Weekly Blog
Tips, Tricks, Skills, Spirituality and Wisdom
Combatting Feelings of Unworthiness
Note to self: Quit holding on to your unworthiness. It may be familiar, but it’s not a friend. You were worthy from the day you were born, and nothing you do will ever take that away. So welcome your worthiness IN. Erica Layne
I had a friend who got into the habit of lamenting her poor parenting skills. We, her friends, got into the habit of reassuring her of her parenting prowess. The more we affirmed, the louder she berated herself. After a while, it was annoying to listen to her constant put downs.
Finally, we performed an intervention. We decided to agree with her and see what happened. If I had understood the concept of ambivalence and how that relates to change, I would have understood the situation better. None of us knew about this principle, but we somehow managed to stumble into the cure.
We were hanging out at the park and our kids were running around while we sat on blankets, happy for a warm sunny spring day. She began her lament. We started responding like this: “Wow. You know, that does sound pretty bad.” Or, “Gosh, maybe you need to get some support to help you improve your parenting skills.”
Stunned, she began to defend herself!!! After several rounds of this rodeo, she realized what was happening and she had a real moment of clarity. “Wait a second! I’m defending my parenting all of a sudden!” Yes she was.
So we told her our perspective.

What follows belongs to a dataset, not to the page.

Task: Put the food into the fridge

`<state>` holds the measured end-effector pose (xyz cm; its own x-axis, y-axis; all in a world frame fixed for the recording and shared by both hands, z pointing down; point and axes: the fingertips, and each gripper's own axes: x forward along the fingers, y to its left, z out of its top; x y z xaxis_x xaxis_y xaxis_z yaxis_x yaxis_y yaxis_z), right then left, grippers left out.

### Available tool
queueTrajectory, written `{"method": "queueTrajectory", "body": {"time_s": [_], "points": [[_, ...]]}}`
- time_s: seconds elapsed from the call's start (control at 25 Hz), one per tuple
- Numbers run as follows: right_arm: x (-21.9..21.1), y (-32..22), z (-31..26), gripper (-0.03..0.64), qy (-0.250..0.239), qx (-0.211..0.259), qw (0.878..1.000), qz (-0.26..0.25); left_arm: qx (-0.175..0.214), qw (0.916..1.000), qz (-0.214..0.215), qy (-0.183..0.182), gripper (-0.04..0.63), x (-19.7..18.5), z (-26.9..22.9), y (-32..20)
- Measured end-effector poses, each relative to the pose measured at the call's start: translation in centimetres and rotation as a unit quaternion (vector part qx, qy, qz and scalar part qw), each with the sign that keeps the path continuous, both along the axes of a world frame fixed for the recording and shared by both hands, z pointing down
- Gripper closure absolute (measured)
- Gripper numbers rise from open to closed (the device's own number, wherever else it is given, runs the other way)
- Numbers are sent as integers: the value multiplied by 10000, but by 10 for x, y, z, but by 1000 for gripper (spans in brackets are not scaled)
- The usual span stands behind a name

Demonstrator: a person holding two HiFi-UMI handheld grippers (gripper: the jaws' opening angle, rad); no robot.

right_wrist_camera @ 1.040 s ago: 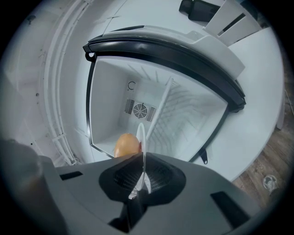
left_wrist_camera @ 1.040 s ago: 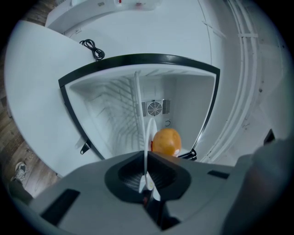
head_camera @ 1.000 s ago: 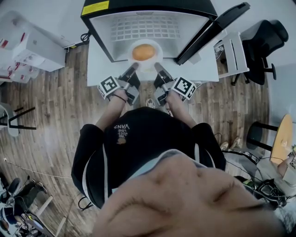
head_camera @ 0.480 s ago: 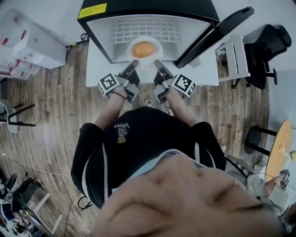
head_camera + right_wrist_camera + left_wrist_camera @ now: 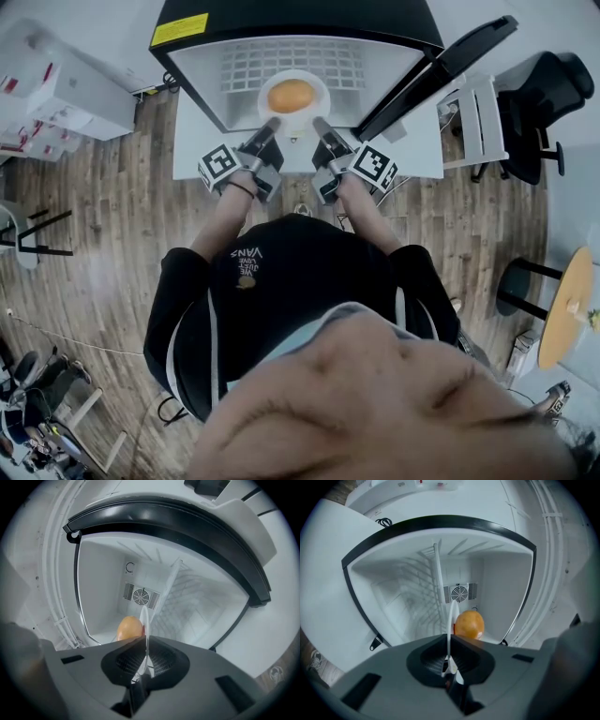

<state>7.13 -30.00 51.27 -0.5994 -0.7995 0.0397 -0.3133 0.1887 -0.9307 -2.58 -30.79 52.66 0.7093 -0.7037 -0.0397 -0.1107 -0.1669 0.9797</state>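
A white plate [image 5: 270, 110] carries an orange, rounded piece of food [image 5: 291, 96] at the mouth of the open fridge [image 5: 200, 75]. My left gripper [image 5: 273, 124] is shut on the plate's near left rim, and my right gripper [image 5: 319, 125] is shut on its near right rim. In the left gripper view the plate [image 5: 451, 625] shows edge-on between the jaws of the gripper [image 5: 449, 660], with the food [image 5: 468, 625] beyond it. The right gripper view shows the same: plate [image 5: 146, 625] edge-on in the gripper [image 5: 143, 660], food [image 5: 130, 628] to its left.
The fridge door [image 5: 441, 66] hangs open to the right. Inside are a wire shelf [image 5: 292, 62] and a rear fan vent [image 5: 459, 593]. The fridge stands on a white table [image 5: 192, 141]. A black office chair [image 5: 542, 94] is at far right, white boxes [image 5: 56, 89] at left.
Both grippers have carried the plate with the food a little further forward into the fridge opening. The grip on the rim is unchanged.
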Motion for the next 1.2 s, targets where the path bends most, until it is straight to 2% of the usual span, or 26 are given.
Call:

We talked about how tiring it was to constantly act as her booster rocket to launch her out of her parental despair. We asked her to consider two things: 1. Give up the habit of self-recrimination or 2. If you think you are that bad, get help to change.
To her credit, she did both. It was a hard habit to break, but she did it. She has raised four amazing children. But I sometimes wonder when I reflect back on those days of young motherhood - where would she have ended up if she had not been willing to accept that she was worthy of being the kind of parent she aspired to become?
What familiar old messages of unworthiness do you need to release or address?